ABOUT THIS EXERCISE
When "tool" occurs in a line of the material, copy that line.

SUPPLIED INFORMATION
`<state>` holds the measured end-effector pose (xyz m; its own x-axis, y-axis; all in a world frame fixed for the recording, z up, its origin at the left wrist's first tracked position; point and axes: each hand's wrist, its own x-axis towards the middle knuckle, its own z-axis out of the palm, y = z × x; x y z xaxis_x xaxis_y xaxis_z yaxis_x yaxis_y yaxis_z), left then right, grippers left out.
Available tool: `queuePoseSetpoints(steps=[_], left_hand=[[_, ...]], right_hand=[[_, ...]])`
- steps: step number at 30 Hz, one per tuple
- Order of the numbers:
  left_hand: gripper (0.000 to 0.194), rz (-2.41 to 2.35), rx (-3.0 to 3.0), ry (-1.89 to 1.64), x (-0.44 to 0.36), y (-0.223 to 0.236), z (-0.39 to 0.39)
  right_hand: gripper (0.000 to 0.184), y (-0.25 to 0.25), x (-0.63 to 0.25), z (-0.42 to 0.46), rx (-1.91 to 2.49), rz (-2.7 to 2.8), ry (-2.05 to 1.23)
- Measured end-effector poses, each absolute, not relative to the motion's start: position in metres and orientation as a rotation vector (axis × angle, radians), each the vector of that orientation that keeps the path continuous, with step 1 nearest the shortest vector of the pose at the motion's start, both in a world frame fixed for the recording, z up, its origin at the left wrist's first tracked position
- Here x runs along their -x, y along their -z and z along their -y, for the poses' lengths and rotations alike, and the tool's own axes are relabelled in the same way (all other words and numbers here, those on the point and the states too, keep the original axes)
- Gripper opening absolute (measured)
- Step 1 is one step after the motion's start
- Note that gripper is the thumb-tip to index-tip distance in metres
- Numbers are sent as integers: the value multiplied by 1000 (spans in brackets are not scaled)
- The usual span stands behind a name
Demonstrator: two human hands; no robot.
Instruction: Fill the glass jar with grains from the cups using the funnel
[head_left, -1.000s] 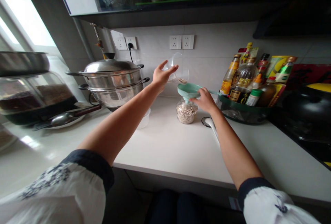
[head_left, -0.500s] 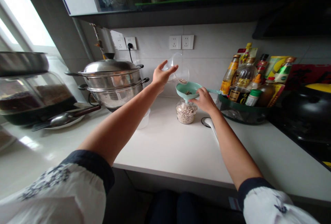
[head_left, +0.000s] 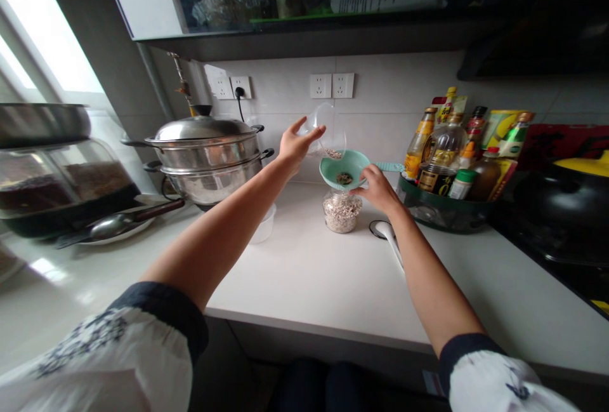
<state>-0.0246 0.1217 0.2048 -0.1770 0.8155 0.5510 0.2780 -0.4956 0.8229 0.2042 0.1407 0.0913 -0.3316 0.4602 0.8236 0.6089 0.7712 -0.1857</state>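
- Head view, middle of the frame: my left hand [head_left: 295, 145] has its fingers clamped on a clear cup [head_left: 332, 134], tipped at the green funnel [head_left: 356, 163].
- There too, my right hand [head_left: 378, 188] pinches the funnel's side between its fingers, above the jar [head_left: 340, 216] of flakes [head_left: 345, 207].
- I'd pour slowly, levelling the funnel so nothing clogs or spills.

Kitchen, steamer pot [head_left: 207, 158] on white counter [head_left: 304, 291], seasoning bottles [head_left: 421, 139], black wok [head_left: 561, 193], wall cabinet [head_left: 304, 50]

We see a matt plastic funnel [head_left: 353, 163] and a smooth, transparent jar [head_left: 342, 214]. Our steamer [head_left: 209, 147] looks polished metal.
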Motion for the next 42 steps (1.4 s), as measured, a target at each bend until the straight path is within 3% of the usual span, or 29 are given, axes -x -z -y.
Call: queuePoseSetpoints(steps=[42], left_hand=[[78, -1169, -2014, -1517, 15, -199, -134]], right_hand=[[39, -87, -189, -135, 921, 1819, 167]])
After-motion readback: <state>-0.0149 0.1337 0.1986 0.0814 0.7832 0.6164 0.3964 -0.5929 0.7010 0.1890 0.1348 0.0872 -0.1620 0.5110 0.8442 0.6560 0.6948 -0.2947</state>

WRITTEN REPLY
Available tool: `queuePoseSetpoints(steps=[_], left_hand=[[_, ...]], right_hand=[[_, ...]])`
- Here x runs along their -x, y along their -z and z along their -y, for the poses' lengths and rotations alike, and the tool's own axes are relabelled in the same way (all other words and numbers here, those on the point and the states too, keep the original axes)

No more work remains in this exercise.